> _The problem_
Write the lines below out exactly, dropping each picture.

> _Data extract_
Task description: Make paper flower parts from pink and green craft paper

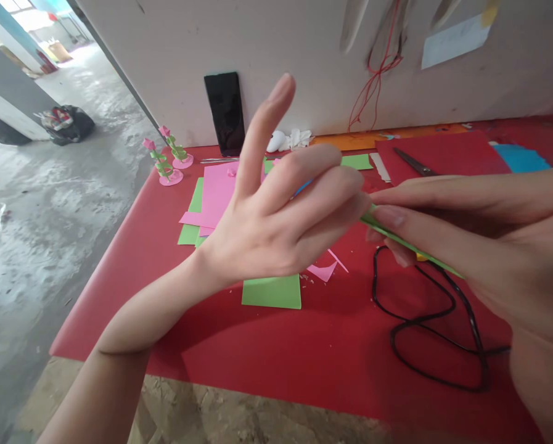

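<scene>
A folded piece of green paper [412, 243], seen nearly edge-on, is pinched between the thumb and fingers of my right hand [479, 234] above the table. My left hand [285, 216] meets the paper's left end with its curled fingers, while its thumb points up, away from them. The left fingertips are hidden behind the hand. Below my left hand lies a green paper square [271, 293], with pink paper scraps [323, 270] beside it. Pink sheets [216, 191] and green sheets are stacked behind my left wrist, partly covered.
A black cord [424, 320] loops across the red table [304, 351] under my right hand. Two paper flowers [167, 169] stand at the left edge. A phone [225, 114] leans on the back panel. Scissors [412, 161] lie on red paper, near a blue piece [521, 158].
</scene>
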### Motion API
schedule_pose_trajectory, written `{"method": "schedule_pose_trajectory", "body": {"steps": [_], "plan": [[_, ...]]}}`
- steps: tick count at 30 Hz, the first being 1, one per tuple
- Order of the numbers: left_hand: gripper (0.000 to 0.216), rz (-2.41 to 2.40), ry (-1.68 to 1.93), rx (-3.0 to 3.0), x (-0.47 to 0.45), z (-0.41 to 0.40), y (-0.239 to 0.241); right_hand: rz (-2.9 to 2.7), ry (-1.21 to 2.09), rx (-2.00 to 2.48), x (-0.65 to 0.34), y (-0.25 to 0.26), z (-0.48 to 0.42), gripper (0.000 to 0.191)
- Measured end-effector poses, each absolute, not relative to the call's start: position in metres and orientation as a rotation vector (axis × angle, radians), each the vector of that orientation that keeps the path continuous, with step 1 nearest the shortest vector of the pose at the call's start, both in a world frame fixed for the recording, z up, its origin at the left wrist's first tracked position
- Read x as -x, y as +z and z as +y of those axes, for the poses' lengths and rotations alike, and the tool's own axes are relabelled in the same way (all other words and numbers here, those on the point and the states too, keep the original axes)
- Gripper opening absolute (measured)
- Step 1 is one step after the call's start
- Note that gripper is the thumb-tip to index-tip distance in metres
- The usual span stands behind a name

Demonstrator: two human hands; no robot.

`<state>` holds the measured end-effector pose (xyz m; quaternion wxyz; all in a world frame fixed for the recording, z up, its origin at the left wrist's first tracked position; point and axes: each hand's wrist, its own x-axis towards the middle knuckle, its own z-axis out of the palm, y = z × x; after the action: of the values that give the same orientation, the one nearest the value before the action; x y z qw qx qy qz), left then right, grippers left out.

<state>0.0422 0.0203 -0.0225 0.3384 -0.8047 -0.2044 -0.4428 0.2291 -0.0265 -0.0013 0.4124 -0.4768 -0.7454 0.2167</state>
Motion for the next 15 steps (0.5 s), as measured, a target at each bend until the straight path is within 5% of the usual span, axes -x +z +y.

> _Answer for the task_
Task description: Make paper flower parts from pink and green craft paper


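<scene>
A folded piece of green paper [412, 243], seen nearly edge-on, is pinched between the thumb and fingers of my right hand [479, 234] above the table. My left hand [285, 216] meets the paper's left end with its curled fingers, while its thumb points up, away from them. The left fingertips are hidden behind the hand. Below my left hand lies a green paper square [271, 293], with pink paper scraps [323, 270] beside it. Pink sheets [216, 191] and green sheets are stacked behind my left wrist, partly covered.
A black cord [424, 320] loops across the red table [304, 351] under my right hand. Two paper flowers [167, 169] stand at the left edge. A phone [225, 114] leans on the back panel. Scissors [412, 161] lie on red paper, near a blue piece [521, 158].
</scene>
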### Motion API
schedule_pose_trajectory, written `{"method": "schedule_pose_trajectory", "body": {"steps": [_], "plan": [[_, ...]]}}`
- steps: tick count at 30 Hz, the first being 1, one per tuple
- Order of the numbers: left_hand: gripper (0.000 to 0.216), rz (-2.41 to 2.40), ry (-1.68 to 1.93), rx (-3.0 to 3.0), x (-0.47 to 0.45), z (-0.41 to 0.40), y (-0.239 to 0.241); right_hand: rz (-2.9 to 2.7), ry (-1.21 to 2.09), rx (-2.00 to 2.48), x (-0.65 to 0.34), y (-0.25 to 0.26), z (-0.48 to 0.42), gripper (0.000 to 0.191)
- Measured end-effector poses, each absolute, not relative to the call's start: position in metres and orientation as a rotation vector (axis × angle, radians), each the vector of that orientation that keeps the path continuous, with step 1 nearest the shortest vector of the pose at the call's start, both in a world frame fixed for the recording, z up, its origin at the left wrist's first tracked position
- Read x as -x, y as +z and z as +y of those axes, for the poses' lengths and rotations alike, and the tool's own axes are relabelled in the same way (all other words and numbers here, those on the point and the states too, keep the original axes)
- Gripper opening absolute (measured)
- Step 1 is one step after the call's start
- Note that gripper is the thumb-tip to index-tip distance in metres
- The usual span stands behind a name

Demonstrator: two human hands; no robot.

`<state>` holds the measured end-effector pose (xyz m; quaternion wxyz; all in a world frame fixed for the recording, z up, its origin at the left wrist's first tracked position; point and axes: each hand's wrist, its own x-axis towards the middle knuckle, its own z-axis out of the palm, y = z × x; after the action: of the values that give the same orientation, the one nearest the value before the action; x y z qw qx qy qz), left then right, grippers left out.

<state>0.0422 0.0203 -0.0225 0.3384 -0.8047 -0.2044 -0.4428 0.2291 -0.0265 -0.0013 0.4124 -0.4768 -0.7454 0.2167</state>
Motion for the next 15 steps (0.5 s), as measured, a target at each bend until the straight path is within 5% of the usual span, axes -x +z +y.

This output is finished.